Итак, она готова была уйти, оказаться сейчас же на улице — женщина на седьмом десятке, женщина, которая была добра к нашей тетушке. Без денег, без крыши над головой, сейчас же, сию минуту, и это ей казалось естественным. Муж у нее умер, детей не было.
— Я, может, устроюсь куда-нибудь в контору, хотя сейчас забастовка…
Мы протестуем. К чему такая спешка: за квартиру заплачено вперед, пока мы будем разбирать бумаги, перевозить вещи, пусть она поживет здесь неделю-другую. Она не может прийти в себя от удивления. Нет, она не сомневалась в нас, в нашей доброте (доброта, состоящая в том, что мы не выбрасываем немедленно на улицу старую женщину, которая была нам весьма полезна!), но только ведь так принято…
Откуда у нее эта уверенность, которую не может рассеять наше удивление?
— Но люди не такие уж злые, Мари-Луиза! Не можете же вы всерьез думать…

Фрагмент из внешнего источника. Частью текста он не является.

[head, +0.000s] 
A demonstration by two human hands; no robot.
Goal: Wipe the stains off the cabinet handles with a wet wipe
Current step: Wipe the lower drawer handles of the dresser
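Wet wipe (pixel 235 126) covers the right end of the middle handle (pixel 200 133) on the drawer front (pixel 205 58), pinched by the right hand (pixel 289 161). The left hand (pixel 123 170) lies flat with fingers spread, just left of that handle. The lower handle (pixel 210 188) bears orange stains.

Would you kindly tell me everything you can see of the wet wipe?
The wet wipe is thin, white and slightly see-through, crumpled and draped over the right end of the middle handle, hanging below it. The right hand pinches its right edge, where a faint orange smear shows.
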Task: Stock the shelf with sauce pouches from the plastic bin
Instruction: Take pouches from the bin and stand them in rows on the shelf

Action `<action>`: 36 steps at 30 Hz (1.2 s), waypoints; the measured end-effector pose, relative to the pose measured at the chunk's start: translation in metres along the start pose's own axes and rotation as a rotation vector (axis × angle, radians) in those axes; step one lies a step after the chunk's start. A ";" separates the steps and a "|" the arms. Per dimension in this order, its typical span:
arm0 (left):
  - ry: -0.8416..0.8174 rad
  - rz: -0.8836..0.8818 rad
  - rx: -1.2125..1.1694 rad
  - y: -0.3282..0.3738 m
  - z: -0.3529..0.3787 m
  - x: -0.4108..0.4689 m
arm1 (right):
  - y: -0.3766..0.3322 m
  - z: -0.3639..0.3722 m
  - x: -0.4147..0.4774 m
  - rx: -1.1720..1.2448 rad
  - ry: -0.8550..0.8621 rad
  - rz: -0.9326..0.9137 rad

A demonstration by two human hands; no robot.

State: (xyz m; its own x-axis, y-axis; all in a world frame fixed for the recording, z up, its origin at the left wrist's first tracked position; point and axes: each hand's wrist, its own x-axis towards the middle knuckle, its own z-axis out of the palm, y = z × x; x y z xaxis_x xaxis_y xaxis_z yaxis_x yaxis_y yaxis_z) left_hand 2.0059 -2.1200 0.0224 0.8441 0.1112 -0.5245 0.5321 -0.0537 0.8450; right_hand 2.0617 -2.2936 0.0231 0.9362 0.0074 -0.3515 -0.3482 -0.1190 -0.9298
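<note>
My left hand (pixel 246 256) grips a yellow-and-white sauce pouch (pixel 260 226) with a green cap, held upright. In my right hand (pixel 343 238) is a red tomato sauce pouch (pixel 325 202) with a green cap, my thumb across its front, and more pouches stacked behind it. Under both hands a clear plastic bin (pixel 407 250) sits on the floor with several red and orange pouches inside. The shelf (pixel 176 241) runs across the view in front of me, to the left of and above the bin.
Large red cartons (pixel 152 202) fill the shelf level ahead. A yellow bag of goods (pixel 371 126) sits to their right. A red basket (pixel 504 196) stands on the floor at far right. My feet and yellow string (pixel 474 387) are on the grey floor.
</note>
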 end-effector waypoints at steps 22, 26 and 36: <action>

— О, конечно, я знала, как вы добры, мсье и мадам Жак! Но я думала: так принято, раз я здесь больше не нужна…
Как поколебать это вошедшее у нее в плоть и кровь убеждение, что вполне нормально и естественно, коль скоро ты «не нужна», выбросить тебя, как старый хлам? Как объяснить, что, давая ей на несколько дней приют, мы лишь уважаем ее человеческие права? Все попытки убедить ее бесполезны, она может в конце концов даже почувствовать к нам неприязнь.
В тех случаях, когда слова бессильны, мы и сталкиваемся с настоящей нищетой — нищетой, при которой человек уже не чувствует себя ущербным, нищетой, которая срастается с ним и поглощает его целиком и от которой ему, наверное, не так просто отказаться. Мари-Луиза и не ведает, что у нее могут быть какие-то права! Открыть ей на это глаза было бы бессмысленной жестокостью. Восхищаться ею? Ужасаться? «Жизнь ужасна», — печалился Сезанн. Слова благодарности, похвала консьержки («как это мило с вашей стороны») задевают меня больнее, чем какое-либо откровенное попрание справедливости. Мадам Элен, горькая пьяница, тоже без звука позволила выставить себя за дверь, но ей, как и Франке, «больше нравилось пить».